The book is a complicated whodunit, with the likely perpetrators still at large or dead. The murder victims, a father and son who were apparently involved in nefarious, lucrative activities, some connected to Colombian drug cartels, knew plenty of people who might have wanted to kill them. Maharaj’s supposed motive — resentment over the breakup of a business partnership and wounded vanity over an unflattering newspaper portrayal — is convoluted by comparison. In the course of recounting the crime, trial and appeals, Smith paints a bleak picture of criminal justice in America — this is Miami, after all, not some backwater town. There are dishonest cops, smug prosecutors, a feckless defense lawyer (now a judge) and venal witnesses.

Although Maharaj was once wealthy and well traveled — he was an importer of exotic fruit — he had no idea what he was in for when he was arrested. He spent little on a lawyer because he believed a jury would easily see he wasn’t guilty. Maharaj remains bewildered by a system that seems to care more about finality than anything else. One judge forbade his lawyer to even mention the word “innocent.”


Notwithstanding the book’s unfortunate title, which suggests a polemic, “The Injustice System” is really a love story — a moving tale of devotion by an extraordinary lawyer who nearly bankrupts himself and his fledgling public-interest law office to fight for his client’s life and liberty. Smith is at his best when he shares small stories — his first visit with Maharaj; his talks with Maharaj’s wife, Marita, who has stood by her husband all these years; his visit with Maharaj when he was shackled to a hospital bed after surgery for a flesh-eating disease contracted in prison — and his own feelings of despair. Sometimes the book gets lost in detail and reads too much like a brief. It is not always easy to be both a storyteller and an advocate.
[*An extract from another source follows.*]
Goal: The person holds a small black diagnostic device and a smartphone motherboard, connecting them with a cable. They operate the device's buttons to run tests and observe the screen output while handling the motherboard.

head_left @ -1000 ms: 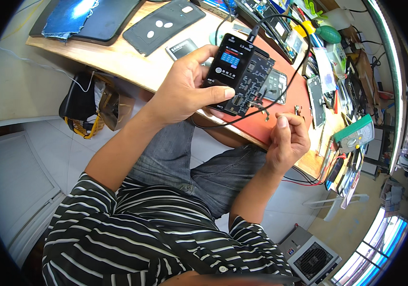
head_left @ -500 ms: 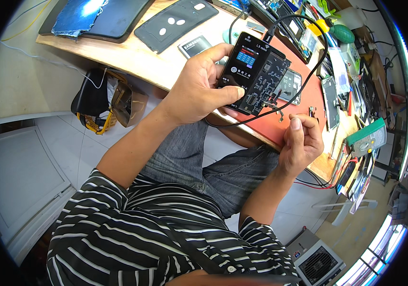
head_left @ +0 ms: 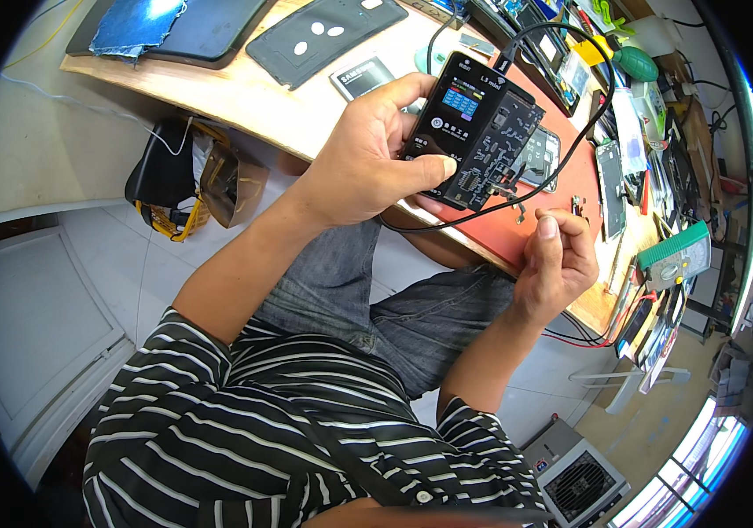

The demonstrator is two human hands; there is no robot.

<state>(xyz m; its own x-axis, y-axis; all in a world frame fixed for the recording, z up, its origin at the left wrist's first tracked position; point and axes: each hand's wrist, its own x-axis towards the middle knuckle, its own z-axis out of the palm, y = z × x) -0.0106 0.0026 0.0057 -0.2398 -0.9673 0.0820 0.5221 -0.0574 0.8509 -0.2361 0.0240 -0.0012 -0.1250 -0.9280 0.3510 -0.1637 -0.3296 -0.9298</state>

 "Kids for Cash" and “The Injustice System” reveal the deep gap between cherished ideals and harsh reality in a country addicted to incarceration. A majority of the children in Luzerne County who did time had no legal counsel. Krishna Maharaj no longer has a right to counsel; he has a great lawyer by sheer luck. But, a half-century after Gideon, justice in this country is not supposed to depend on something as capricious as luck.